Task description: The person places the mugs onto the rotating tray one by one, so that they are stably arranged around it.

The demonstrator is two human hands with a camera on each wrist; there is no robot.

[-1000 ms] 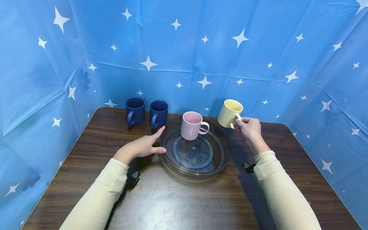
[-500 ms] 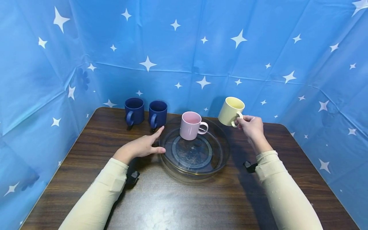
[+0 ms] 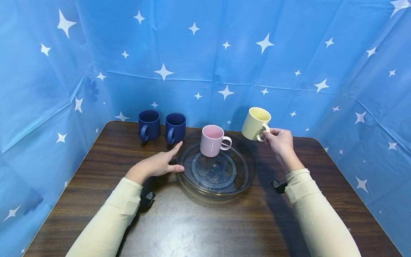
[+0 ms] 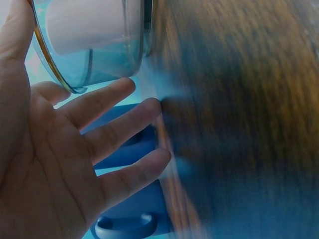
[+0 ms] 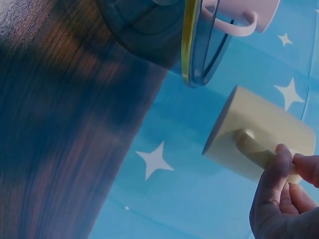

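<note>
My right hand [image 3: 278, 143] pinches the handle of a pale yellow mug [image 3: 255, 124], held tilted and raised at the right back of a round glass dish [image 3: 247, 178]. In the right wrist view the thumb and fingers close on the handle of the yellow mug [image 5: 264, 134]. A pink mug [image 3: 210, 142] stands upright in the dish toward its back, handle to the right. My left hand [image 3: 157, 163] is at the dish's left rim, fingers spread and straight; its palm and fingers show beside the glass wall [image 4: 99, 45] in the left wrist view.
Two dark blue mugs [image 3: 149, 125] stand upright at the back left of the wooden table [image 3: 205, 225], just beyond my left fingertips. A blue sheet with white stars [image 3: 205, 71] hangs round the back and both sides of the table.
The yellow mug has risen slightly in my right hand and tilts a little more. The left hand, the dish and the pink mug keep their places; the whole view shifts slightly.
</note>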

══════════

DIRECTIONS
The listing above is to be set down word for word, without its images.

RESPONSE TO THIS EXERCISE
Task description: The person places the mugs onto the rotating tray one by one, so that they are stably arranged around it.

The demonstrator is two human hands with a camera on each wrist; there is no robot.

[-1000 ms] 
[-500 ms] 
[+0 ms] 
[+0 ms] 
[+0 ms] 

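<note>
My right hand [image 3: 278, 143] pinches the handle of a pale yellow mug [image 3: 255, 124], held tilted and raised at the right back of a round glass dish [image 3: 247, 178]. In the right wrist view the thumb and fingers close on the handle of the yellow mug [image 5: 264, 134]. A pink mug [image 3: 210, 142] stands upright in the dish toward its back, handle to the right. My left hand [image 3: 157, 163] is at the dish's left rim, fingers spread and straight; its palm and fingers show beside the glass wall [image 4: 99, 45] in the left wrist view.
Two dark blue mugs [image 3: 149, 125] stand upright at the back left of the wooden table [image 3: 205, 225], just beyond my left fingertips. A blue sheet with white stars [image 3: 205, 71] hangs round the back and both sides of the table.
The yellow mug has risen slightly in my right hand and tilts a little more. The left hand, the dish and the pink mug keep their places; the whole view shifts slightly.
</note>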

No further answer is needed.